Sometimes kid actors hoofed their way through childhood only to be ripped off by their guardians. Jackie Coogan became a huge star in the 1920s after co-starring with Charlie Chaplin in The Kid. By the time he was 21, he'd managed to put aside a cool $4m - or so he thought. His mother and stepfather had blown the lot, and poor Jackie ended up suing them.

Worse fates awaited child stars who got forgotten. In the 1962 schlock horror What Ever Happened to Baby Jane?, Bette Davis played a former child star whose subsequent oblivion turned her into a hallucinating lunatic, but the truth was usually more prosaic. The hugely talented child actor Rusty Hamer became a national favourite in 1950s America on the TV sitcom Make Room for Daddy. He had terrific presence, and a natural gift for comedy, but when Rusty hit 16, the work dried up, and in later years he worked on an oil rig. In 1990, at the age of 42, he shot himself: his brother said Rusty had never recovered from the sudden end of his acting career. Sawyer Sweeten, best known for playing Geoffrey on Everybody Loves Raymond, would meet a similar end.

Judy Garland in The Wizard of Oz

Brad Renfro shot to fame in the early 1990s after Joel Schumacher cast him in The Client. He was not quite 12 but looked older, and would later become a teen sex symbol after appearing in films like Apt Pupil.

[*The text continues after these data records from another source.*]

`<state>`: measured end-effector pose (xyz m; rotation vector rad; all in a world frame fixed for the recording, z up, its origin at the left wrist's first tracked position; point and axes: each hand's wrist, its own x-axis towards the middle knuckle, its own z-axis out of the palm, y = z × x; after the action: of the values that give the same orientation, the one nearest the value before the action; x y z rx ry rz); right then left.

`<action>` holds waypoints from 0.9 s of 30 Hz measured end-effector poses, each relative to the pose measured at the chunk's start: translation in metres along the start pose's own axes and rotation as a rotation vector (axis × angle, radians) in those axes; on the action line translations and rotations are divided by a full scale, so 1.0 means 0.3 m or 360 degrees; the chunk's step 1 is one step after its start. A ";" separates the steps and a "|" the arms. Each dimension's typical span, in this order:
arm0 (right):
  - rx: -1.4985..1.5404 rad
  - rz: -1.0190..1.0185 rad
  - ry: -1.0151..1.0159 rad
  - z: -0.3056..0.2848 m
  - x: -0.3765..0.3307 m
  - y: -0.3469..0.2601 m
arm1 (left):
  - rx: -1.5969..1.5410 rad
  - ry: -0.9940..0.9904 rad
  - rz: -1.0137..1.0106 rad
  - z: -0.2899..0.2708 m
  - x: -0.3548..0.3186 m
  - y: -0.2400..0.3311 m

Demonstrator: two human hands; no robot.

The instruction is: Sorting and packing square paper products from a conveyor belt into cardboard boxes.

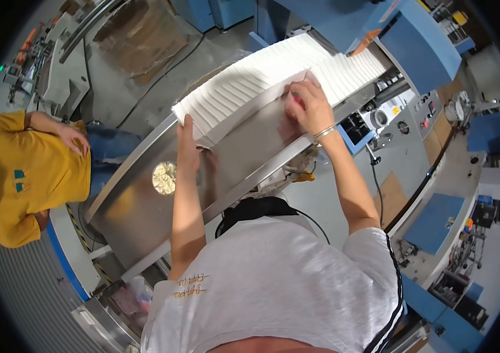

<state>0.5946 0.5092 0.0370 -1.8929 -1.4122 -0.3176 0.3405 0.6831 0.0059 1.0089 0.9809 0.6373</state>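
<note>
A long row of white folded paper sheets (pixel 244 88), standing packed side by side with rippled tops, lies along the far side of a steel table. My left hand (pixel 187 150) grips its left end, with a finger up against the end face. Along the near edge, my right hand (pixel 313 107) has its fingers curled against the sheets, where a break separates this row from more white sheets (pixel 353 73) on the right. Something pinkish-red shows by the right fingertips, too small to name. A bracelet (pixel 324 132) circles my right wrist.
The steel table (pixel 250 138) slants across in front of me, with a shiny round gold-coloured thing (pixel 164 178) on it. A person in a yellow shirt (pixel 44 170) stands at the left. A blue machine (pixel 420 44) adjoins the table's far right end.
</note>
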 end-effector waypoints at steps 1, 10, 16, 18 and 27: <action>-0.0003 0.0128 -0.0066 -0.015 0.043 -0.004 | -0.0058 -0.0015 0.0020 0.000 0.003 -0.001; -0.0214 0.0524 0.0174 0.106 0.325 0.292 | -0.0119 0.0084 -0.0085 0.011 -0.023 0.013; 0.0016 0.0940 -0.0096 0.087 0.393 0.360 | -0.0370 -0.0040 -0.0132 -0.042 -0.033 0.014; 0.0170 0.1000 -0.0094 0.096 0.405 0.387 | -0.0359 -0.0135 -0.0081 -0.041 -0.027 0.033; -0.0043 0.0829 -0.0269 0.112 0.388 0.296 | -0.0409 -0.0121 -0.0105 -0.043 -0.029 0.016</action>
<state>0.7096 0.6053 0.0459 -2.2655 -0.9648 0.0793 0.3251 0.6832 0.0110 0.7656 0.8382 0.6475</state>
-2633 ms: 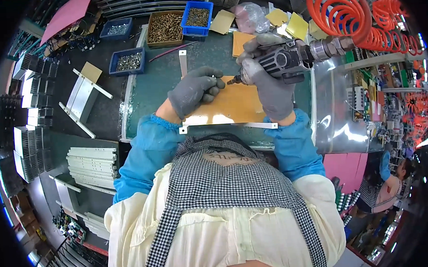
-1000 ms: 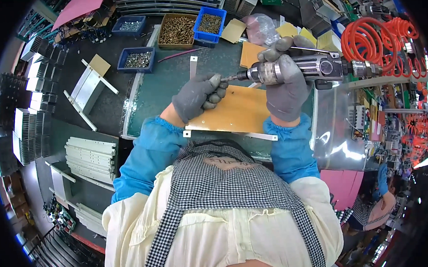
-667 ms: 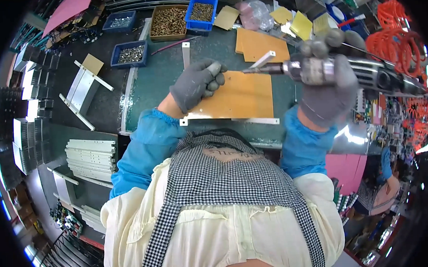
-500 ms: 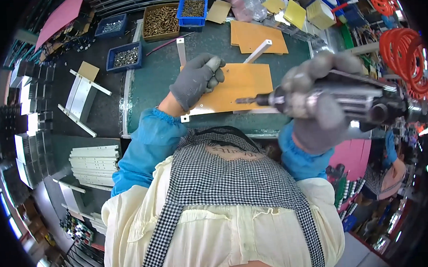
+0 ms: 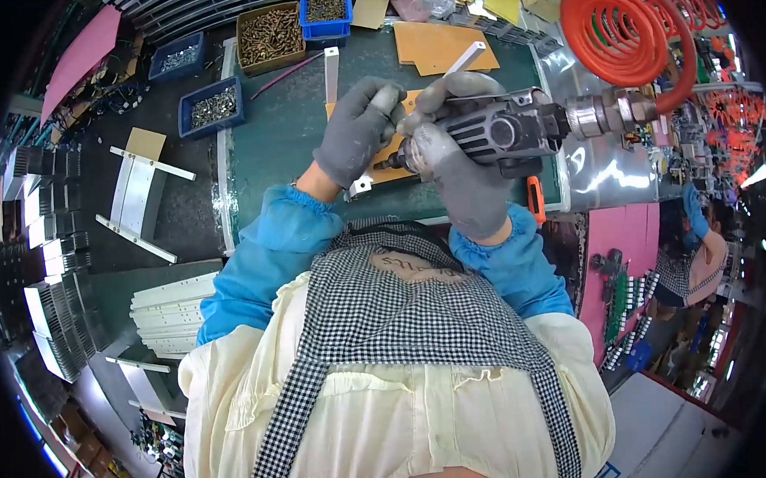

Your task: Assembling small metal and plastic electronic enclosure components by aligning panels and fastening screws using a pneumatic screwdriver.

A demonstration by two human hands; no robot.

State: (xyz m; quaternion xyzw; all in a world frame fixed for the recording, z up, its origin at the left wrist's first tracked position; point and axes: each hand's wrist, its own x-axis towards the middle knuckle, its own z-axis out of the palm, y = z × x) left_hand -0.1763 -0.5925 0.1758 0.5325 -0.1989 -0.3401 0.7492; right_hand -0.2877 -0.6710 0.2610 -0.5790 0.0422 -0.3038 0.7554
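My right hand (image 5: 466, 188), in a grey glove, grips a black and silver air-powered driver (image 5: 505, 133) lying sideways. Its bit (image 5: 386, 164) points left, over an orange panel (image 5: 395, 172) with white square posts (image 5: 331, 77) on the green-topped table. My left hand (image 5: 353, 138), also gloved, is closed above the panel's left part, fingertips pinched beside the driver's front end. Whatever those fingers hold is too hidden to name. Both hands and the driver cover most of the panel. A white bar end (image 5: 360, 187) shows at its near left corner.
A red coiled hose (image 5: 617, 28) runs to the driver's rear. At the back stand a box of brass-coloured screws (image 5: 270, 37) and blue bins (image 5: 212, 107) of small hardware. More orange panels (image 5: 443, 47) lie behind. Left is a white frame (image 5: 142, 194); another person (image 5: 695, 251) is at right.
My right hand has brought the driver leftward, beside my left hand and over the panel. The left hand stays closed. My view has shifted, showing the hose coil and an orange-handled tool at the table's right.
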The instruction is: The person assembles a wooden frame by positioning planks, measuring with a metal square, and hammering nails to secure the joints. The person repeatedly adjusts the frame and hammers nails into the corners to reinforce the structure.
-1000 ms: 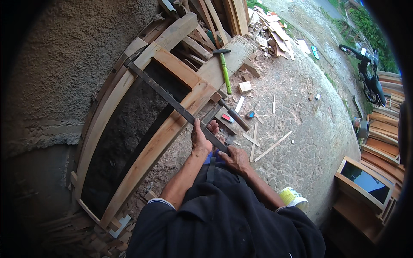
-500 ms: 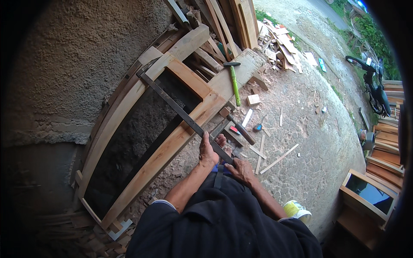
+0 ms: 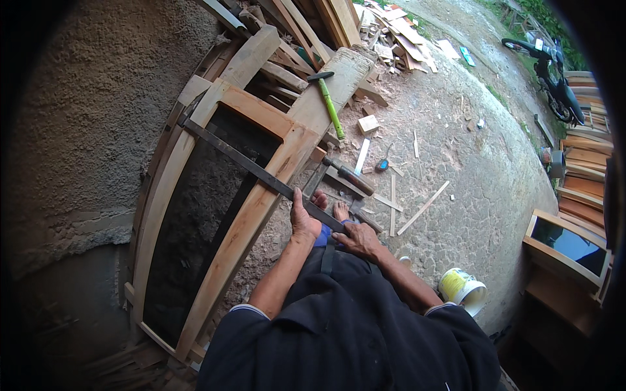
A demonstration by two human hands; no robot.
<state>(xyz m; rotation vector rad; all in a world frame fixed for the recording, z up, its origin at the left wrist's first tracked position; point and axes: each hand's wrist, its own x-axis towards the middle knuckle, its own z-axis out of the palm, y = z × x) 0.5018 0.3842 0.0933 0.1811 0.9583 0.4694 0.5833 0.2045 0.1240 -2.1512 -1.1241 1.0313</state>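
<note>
A long dark metal bar clamp (image 3: 241,158) lies across a wooden frame (image 3: 242,233), its far jaw at the frame's far rail. The frame surrounds a dark panel (image 3: 212,176). My left hand (image 3: 306,216) holds the bar just off the near rail, thumb on top and fingers curled beneath. Round the bar's near end my right hand (image 3: 357,240) is closed. The clamp's wooden screw handle (image 3: 354,179) sticks out beyond my left hand. A hammer with a green handle (image 3: 330,107) rests on the thick timber at the frame's right end.
Offcuts (image 3: 398,39) are heaped at the back, and thin sticks (image 3: 422,207) litter the floor. A small wooden block (image 3: 368,124) and a blue tape measure (image 3: 382,165) lie beyond my hands. A white bucket (image 3: 462,289) is at right; a motorcycle (image 3: 554,81) stands farther off.
My view has shifted, so the frame and floor things sit further left and the hammer and offcuts higher. Both hands keep their hold on the bar clamp, which stays across the frame.
</note>
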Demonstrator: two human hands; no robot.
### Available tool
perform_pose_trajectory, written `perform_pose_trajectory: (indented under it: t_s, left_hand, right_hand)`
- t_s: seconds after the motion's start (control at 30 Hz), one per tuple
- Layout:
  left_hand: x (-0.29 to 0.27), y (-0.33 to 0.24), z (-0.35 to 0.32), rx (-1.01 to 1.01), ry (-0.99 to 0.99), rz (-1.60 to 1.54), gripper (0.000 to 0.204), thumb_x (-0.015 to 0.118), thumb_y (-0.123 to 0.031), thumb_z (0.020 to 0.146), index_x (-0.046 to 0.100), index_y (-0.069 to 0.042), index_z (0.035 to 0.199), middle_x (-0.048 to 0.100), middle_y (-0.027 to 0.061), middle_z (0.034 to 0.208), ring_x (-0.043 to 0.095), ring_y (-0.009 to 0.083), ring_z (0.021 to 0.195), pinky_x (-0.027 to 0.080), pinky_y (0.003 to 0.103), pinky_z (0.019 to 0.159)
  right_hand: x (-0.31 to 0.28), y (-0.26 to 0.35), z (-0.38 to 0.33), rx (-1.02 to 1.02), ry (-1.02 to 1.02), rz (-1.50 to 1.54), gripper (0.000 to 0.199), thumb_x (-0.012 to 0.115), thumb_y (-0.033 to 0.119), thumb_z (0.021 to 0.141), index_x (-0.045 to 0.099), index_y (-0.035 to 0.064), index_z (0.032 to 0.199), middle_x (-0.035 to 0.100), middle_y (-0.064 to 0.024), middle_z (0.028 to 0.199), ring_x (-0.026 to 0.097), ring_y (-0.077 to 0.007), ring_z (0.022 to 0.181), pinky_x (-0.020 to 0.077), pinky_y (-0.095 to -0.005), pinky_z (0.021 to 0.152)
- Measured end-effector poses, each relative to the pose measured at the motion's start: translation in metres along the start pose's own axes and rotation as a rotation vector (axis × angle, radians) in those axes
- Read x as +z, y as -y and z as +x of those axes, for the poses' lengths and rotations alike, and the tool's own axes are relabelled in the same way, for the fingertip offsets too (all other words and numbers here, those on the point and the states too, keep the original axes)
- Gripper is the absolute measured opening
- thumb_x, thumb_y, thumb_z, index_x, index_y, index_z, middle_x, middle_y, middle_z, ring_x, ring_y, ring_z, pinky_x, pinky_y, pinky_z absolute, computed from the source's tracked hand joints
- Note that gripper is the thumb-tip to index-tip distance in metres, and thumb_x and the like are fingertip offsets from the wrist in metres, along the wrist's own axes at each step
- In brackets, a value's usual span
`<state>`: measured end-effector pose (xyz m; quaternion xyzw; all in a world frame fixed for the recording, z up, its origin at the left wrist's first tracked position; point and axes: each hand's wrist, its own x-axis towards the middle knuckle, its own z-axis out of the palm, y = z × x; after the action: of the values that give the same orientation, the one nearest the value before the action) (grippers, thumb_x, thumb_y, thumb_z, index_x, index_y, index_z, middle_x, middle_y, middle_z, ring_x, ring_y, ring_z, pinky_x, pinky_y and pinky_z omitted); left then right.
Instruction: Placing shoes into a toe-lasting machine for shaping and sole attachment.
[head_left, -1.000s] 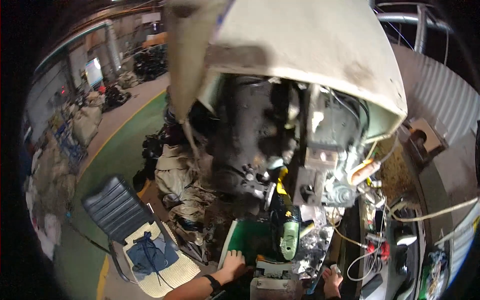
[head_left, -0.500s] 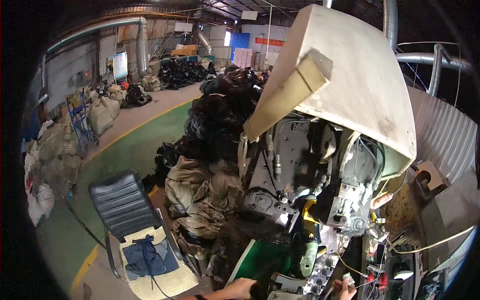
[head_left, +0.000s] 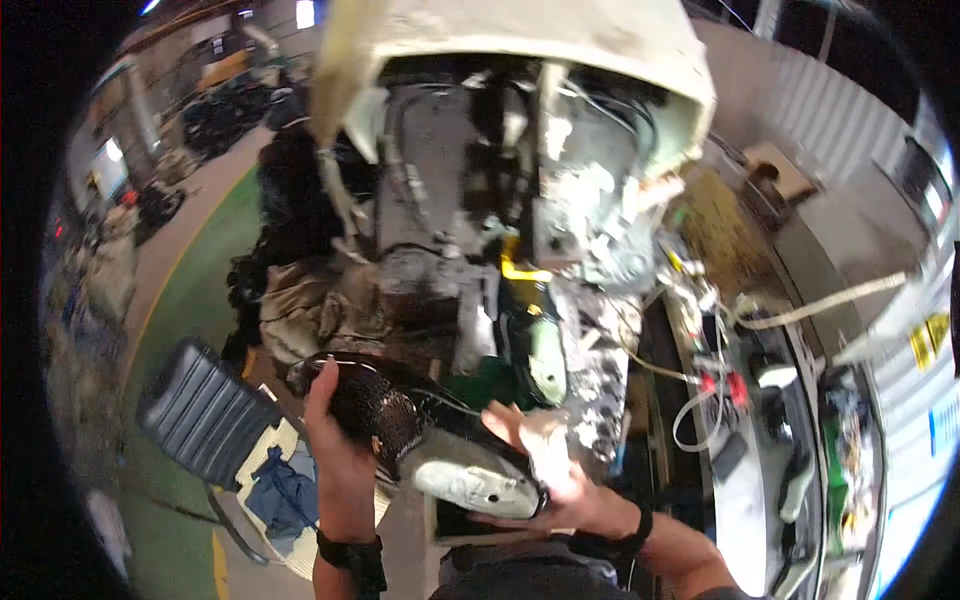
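A black shoe upper on a last [head_left: 395, 415] is tilted across my lap, its pale underside [head_left: 475, 485] with a small hole turned upward. My left hand [head_left: 335, 425] is closed round its dark mesh end, thumb up along the side. My right hand [head_left: 575, 495] supports the other end of the pale underside from below. A whitish piece [head_left: 545, 450], blurred, is in the right hand's fingers; its kind is unclear. Beyond the hands, a second lasted shoe [head_left: 533, 345] with a pale bottom sits in the machine [head_left: 430, 190], below a yellow part [head_left: 520, 262].
The machine's cream hood [head_left: 540, 30] overhangs the far side. To the left stands a black chair [head_left: 205, 410] with dark blue cloth [head_left: 280, 500] on its seat. Brown sacking [head_left: 310, 310] lies beside the machine. On the right, a bench [head_left: 740, 500] carries cords and several dark shoes.
My view has tilted down and swung right. The lasted shoe is now between both hands over my lap; before, my left hand was at a dark thing by the lower edge.
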<state>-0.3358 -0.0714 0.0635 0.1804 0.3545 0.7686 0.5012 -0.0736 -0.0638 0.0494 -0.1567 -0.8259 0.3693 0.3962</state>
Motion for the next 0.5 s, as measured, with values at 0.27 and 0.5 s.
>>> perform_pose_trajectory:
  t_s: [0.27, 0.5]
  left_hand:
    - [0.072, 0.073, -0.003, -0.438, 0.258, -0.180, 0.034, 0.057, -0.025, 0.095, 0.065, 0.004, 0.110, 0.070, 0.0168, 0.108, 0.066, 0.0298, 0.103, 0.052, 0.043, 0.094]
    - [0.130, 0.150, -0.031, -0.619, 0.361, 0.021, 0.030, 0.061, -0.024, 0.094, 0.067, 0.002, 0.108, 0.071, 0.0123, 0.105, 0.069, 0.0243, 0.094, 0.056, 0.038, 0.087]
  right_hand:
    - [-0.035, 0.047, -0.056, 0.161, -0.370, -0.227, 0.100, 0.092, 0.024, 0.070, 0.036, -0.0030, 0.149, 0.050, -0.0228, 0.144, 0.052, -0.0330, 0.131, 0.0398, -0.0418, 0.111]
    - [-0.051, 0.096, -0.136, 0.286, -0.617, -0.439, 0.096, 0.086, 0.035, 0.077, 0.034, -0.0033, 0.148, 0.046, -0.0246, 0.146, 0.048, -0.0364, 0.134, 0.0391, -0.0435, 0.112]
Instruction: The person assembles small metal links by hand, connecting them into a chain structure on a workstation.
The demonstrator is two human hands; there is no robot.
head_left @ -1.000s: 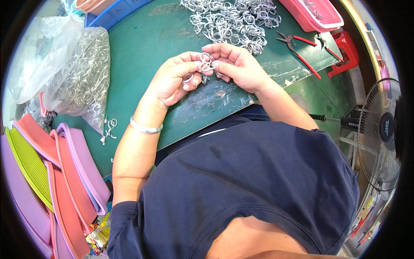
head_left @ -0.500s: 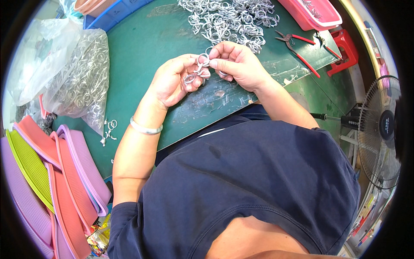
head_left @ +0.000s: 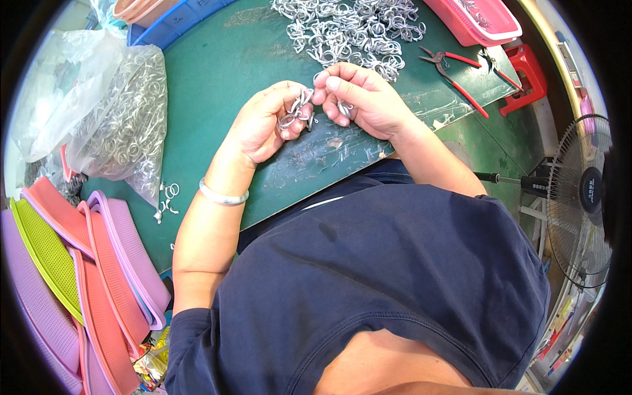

But no one seems to have been looking out for Brad, who began experimenting with alcohol and hard drugs in his early teens and died of an overdose at 25.

Drew Barrymore grew up in public after starring in ET at the age of seven. She hailed from a long line of famous actors who really ought to have known better, but by 12, she was a regular at Studio 54, and endured her first stint in rehab a year later.

Barrymore has worked hard to recover from her appalling childhood: Brittany Murphy never got the chance. She made her Broadway debut aged 10, and moved to Hollywood with her mother shortly after. Through her teens she worked steadily in film and TV, but would later develop addictions to prescription drugs, dieting and plastic surgery. Her misguided quest for perfection ended tragically on December 20, 2009, when the exhausted 32-year-old died of pneumonia and other complications.

Things have got better: Ryan Gosling, Scarlett Johansson, Brie Larson and Elisabeth Moss all acted professionally as children, and seem to have managed the experience pretty well, as did Harry Potter stars Daniel Radcliffe and Emma Watson. In 2016, Watson gave a lecture on gender equality at Davos; it's hard to imagine Judy Garland doing that.

Studios have less freedom to behave badly, and parents hopefully have become better at protecting their precociously talented charges. But every time I see a charming kid tap dance their way across the screen, I wonder if someone's looking after them.